*TASK TO COMPLETE*
State how many lines of the material below contain the word "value". Add nothing else.

** SUPPLIED INFORMATION follows **

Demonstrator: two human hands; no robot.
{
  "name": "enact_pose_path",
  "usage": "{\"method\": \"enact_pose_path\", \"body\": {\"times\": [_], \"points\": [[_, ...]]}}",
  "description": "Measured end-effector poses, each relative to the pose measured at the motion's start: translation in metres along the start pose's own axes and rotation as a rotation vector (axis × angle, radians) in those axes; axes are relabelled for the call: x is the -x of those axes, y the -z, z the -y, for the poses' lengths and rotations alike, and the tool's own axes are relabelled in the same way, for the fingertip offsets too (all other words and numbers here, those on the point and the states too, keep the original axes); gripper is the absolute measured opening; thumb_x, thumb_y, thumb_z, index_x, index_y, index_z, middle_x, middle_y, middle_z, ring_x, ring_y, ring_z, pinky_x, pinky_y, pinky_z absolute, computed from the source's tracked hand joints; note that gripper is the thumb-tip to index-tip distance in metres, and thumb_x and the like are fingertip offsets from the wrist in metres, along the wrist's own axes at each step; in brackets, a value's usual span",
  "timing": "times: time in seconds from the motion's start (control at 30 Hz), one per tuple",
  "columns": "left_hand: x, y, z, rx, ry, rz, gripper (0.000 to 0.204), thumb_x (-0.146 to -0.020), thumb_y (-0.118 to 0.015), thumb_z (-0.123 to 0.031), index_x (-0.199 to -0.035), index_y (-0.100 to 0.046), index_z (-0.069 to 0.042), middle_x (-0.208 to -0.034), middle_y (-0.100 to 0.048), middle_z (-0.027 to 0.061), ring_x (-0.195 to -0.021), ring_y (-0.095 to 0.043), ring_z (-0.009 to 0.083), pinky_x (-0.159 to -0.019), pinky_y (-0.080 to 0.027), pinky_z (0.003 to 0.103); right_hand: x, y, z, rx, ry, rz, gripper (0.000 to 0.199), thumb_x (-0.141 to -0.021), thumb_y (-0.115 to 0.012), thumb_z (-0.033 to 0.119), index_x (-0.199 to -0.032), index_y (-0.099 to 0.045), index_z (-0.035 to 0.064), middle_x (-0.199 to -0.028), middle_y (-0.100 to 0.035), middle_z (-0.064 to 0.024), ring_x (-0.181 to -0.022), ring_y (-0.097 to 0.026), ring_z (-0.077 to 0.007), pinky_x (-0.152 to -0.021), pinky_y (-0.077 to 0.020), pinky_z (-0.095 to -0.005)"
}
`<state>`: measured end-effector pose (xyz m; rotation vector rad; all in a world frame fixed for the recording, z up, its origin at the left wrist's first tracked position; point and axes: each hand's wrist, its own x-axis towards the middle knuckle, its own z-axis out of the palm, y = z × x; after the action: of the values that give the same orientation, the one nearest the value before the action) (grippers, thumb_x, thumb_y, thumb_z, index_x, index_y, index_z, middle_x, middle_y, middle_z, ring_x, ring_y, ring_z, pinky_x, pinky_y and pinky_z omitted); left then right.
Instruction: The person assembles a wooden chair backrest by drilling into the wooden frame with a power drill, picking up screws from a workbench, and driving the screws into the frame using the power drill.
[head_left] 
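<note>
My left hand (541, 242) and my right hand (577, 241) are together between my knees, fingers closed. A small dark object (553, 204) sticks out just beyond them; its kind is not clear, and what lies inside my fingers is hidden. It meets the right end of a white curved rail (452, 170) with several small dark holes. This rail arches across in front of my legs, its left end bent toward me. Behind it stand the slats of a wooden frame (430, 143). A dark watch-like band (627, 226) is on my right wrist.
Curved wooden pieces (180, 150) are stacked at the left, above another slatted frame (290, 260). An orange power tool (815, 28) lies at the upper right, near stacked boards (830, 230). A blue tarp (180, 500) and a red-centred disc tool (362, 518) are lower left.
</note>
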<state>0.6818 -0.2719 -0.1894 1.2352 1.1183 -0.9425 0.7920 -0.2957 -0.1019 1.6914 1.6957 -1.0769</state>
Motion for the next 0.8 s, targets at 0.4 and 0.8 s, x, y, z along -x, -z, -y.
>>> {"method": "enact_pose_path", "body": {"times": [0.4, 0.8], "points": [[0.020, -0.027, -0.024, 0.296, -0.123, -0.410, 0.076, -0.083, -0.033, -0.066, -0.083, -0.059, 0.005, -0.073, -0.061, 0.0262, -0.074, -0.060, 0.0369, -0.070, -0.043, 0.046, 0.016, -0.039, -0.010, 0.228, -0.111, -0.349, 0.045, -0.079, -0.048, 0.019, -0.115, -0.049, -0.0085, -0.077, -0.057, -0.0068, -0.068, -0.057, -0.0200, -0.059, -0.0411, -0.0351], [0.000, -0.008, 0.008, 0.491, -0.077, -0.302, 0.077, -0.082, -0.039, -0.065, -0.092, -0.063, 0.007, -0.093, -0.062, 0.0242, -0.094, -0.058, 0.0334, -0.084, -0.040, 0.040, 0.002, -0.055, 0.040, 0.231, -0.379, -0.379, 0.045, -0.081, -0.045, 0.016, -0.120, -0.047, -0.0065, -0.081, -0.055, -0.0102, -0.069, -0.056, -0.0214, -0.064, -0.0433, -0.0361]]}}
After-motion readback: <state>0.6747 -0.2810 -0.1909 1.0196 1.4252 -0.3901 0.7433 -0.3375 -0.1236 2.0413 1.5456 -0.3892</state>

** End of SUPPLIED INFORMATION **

*WRITTEN RESPONSE*
2